How the Colombian army sent a hidden message to hostages… using a pop song
Colonel Jose Espejo was a man with a problem. As the Colombian army’s communications expert watched the grainy video again, he saw kidnapped soldiers chained up inside barbed-wire pens in a hostage camp deep in the jungle, guarded by armed FARC guerillas. Some had been hostages for more than 10 years, and many suffered from a grim, flesh-eating disease caused by insect bites.
It was 2010, and the straight-talking Espejo was close to retirement after 22 years of military service. But he couldn’t stand the thought of quitting with men left behind enemy lines. He needed an idea, and when he needed an idea, he always went to one man. Juan Carlos Ortiz was dunking his kids in the pool at his home in Coconut Grove, Miami, when he got the call from Colonel Espejo.
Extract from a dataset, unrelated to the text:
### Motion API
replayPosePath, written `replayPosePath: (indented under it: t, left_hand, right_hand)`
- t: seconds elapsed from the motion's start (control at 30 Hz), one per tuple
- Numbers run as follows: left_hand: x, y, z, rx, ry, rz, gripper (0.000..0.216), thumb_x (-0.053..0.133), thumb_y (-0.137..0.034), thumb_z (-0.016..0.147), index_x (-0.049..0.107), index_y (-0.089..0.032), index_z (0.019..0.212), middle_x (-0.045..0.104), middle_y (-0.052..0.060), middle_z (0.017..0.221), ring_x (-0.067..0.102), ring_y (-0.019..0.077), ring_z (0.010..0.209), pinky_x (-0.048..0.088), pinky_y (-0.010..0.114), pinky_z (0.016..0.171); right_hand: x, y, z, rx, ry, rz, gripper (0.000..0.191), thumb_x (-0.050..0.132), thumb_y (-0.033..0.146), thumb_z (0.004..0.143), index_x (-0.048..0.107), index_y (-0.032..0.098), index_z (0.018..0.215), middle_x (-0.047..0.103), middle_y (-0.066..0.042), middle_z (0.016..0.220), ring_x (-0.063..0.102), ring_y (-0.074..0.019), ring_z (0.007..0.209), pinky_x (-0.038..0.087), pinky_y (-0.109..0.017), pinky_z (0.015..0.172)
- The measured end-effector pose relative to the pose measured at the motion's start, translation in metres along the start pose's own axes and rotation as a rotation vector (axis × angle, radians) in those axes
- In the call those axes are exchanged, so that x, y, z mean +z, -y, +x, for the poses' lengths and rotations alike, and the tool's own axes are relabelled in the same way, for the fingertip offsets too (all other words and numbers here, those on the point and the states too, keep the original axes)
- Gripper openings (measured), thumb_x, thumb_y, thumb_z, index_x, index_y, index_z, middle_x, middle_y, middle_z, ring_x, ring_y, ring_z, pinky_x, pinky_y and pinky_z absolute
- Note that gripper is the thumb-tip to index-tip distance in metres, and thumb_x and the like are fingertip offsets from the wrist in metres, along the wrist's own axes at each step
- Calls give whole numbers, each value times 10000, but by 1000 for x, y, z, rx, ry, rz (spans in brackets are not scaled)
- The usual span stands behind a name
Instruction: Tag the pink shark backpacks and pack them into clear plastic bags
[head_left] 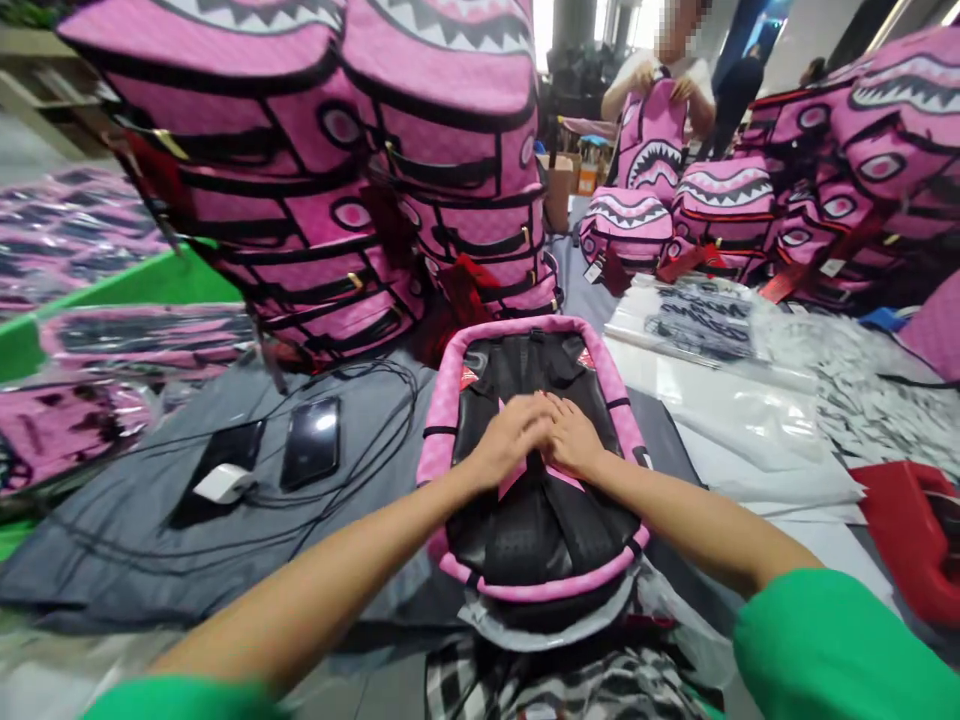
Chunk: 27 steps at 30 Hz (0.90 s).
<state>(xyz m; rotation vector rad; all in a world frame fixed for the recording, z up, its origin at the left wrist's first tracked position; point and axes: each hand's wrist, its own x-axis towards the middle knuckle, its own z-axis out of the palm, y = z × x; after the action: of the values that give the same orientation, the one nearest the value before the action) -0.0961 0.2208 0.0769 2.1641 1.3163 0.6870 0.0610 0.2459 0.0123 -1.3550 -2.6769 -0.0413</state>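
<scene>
A pink backpack [534,455] lay on the grey table [150,530] with its black padded back facing up. Its long axis ran straight away from the person, one short end at the near table edge and the other toward the stacked pink backpacks [337,170] behind. The left hand [514,435] and right hand [571,437] rested flat and open, side by side and touching, on the crossed pink straps [517,478] at its middle, gripping nothing. Two phones [311,440] lay to the left.

Stacked backpacks [337,170] wall the far side; phones [310,441] and cables [375,420] clutter the left.
</scene>
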Motion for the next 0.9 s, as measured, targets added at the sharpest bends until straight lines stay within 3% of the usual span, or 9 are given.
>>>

With his easy charm and seemingly natural talent for creating clever commercials, the 42-year-old advertising executive had earned himself a Don Draper-like reputation in Colombia.
The ambitious Ortiz had shot to fame at the Colombian office of Leo Burnett — the legendary ad agency behind Tony the Tiger — where he created an anti-drug TV spot for the Colombian President’s Office. The ad showed an addict on a bus mistaking a fellow passenger’s dandruff for cocaine and snorting it up his nose. It made Ortiz the first Colombian to win a gold Lion at Cannes, the advertising industry’s Oscars. He returned to Bogotá a national hero and received a commendation from the nation’s first lady.